We are using a proportioner that automatically mixes the product to a specified dilution ratio with a tolerance of plus or minus 1%.

The systems used to deliver the lube are non-pressurized. We apply pressure to the lube only on demand.

Finally, we have developed systems that will automatically clean the spray system. This is important because it eliminates downtime for clearing up a clogged system.

We are working to eliminate the need for the operator to get involved in maintaining the spraying system.

The objective is to achieve more consistency. You don't have the second shift changing the settings set by the first shift. Automated lubrication reduces the number of variables in the forging process.

How do you develop a spraying system for a new application?
New applications include new die cavities, new temperature problems, and faster rate problems, all of which contribute to temperature problems. Everything is getting faster.

We look closely at each new application. When somebody comes up with a job that is different from what we've done before, we will develop something new to handle it.

We do tests on new components and materials in our laboratory. A new design may be run in our laboratory for up to six months.

In our development work, we use Autocad and 3-D software from design through to production.

In many cases, we'll even ask the customer if we can borrow an old die, and we'll spray the die cavity in the lab to make sure that we are getting the coverage that we want to see.

Then we take the system to the customer's plant and we'll work with him under operating conditions. That's because heat patterns and thermal barriers can't really be duplicated in the development laboratory.

The thermal barrier is important. Whenever the die gets hot, a barrier of heated air forms next to the die surface. The key to cooling and coating faster is penetrating that thermal barrier. We use an atomized spray with sufficient velocity to penetrate the thermal barrier. That's the key to faster cooling and coating.

We don't use high-pressure spray because it would be like using a sand blaster. We don't want to wear the die away with high-pressure spray. We use standard pressure and develop the required velocity at the exit point of the tip to penetrate the thermal barrier.

What about robots?
Robotic systems are the future of forging. The same robot will combine part handling and die spray. The die spray is part of the robot's end-of-arm tooling, along with a gripper. As the robot moves the part through the die, it also is cooling and coating the dies.

Programming isn't complicated because most dies have the same die centers. The robot typically moves from buster centerline to blocker centerline to finisher centerline. The travel is the same from one job to another.

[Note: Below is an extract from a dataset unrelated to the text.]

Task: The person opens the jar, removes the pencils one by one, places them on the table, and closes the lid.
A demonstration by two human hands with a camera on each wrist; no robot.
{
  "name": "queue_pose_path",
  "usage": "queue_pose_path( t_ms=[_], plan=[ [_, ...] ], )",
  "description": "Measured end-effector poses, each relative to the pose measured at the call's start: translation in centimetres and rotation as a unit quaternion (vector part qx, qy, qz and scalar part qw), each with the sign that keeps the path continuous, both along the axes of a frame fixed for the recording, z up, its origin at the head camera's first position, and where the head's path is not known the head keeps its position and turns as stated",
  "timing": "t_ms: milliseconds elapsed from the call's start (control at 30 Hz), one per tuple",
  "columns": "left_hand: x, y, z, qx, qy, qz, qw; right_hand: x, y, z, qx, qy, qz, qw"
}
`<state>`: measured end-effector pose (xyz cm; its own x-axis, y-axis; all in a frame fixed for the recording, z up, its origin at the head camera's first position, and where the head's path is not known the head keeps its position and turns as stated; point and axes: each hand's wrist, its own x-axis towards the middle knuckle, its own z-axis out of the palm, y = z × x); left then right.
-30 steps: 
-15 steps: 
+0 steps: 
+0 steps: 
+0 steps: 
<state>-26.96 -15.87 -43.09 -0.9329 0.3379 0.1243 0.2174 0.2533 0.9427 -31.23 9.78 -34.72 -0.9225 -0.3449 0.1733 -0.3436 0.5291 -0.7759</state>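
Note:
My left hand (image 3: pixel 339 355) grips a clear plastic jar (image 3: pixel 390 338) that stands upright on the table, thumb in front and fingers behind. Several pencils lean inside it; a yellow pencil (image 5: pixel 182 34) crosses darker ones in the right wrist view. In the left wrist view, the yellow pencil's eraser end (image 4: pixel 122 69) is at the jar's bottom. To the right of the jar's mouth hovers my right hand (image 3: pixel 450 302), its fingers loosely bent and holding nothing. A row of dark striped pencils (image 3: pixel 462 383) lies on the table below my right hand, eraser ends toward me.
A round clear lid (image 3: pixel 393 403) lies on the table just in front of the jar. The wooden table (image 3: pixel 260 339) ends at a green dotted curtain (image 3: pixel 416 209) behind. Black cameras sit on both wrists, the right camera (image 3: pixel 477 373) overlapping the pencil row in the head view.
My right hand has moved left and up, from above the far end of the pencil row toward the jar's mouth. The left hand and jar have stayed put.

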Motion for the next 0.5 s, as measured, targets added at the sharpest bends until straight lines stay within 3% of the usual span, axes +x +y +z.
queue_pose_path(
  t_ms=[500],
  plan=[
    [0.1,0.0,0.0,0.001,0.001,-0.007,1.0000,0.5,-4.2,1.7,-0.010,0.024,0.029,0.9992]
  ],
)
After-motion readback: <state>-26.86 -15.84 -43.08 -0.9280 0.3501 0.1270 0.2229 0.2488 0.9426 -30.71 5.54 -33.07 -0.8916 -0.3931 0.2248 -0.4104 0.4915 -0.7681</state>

In many cases, the end-of-arm tooling is designed for a specific forging. When the die is changed, the endofarm tooling is changed so the appropriate gripper mechanism is provided. The spray head may be changed as well, depending on the cooling and lube requirements. Between production runs, this end-of-arm tooling is stored with the die.

Is an automated die lubrication system suitable for job shop applications?
Our systems are designed to be very adaptable. They use quick-change tooling. We have systems that are designed so one person can change a tip in under 15 min. That's one man using standard tools.

On forging equipment that isn't running off PLCs, we can install hardwired limit switches and controls. That's to protect both our equipment and the forging equipment.

For forgers who have PLCs on their equipment, we can tie right into their control system. They can even monitor performance. If they purchase our proportioner, we can tell them when the lube concentrate needs to be replaced so that it won't interrupt the forging operation. If the press is idle for a certain length of time, we can automatically water purge our system to keep it from plugging up.

Some types of equipment lend themselves to automation better than others, but we have equipment operating on almost all types of forging equipment, and producing forgings of all types of metals and alloys. All forgers — high production or jobbing — have to become more efficient to stay competitive. We believe they need to consider automated lubrication.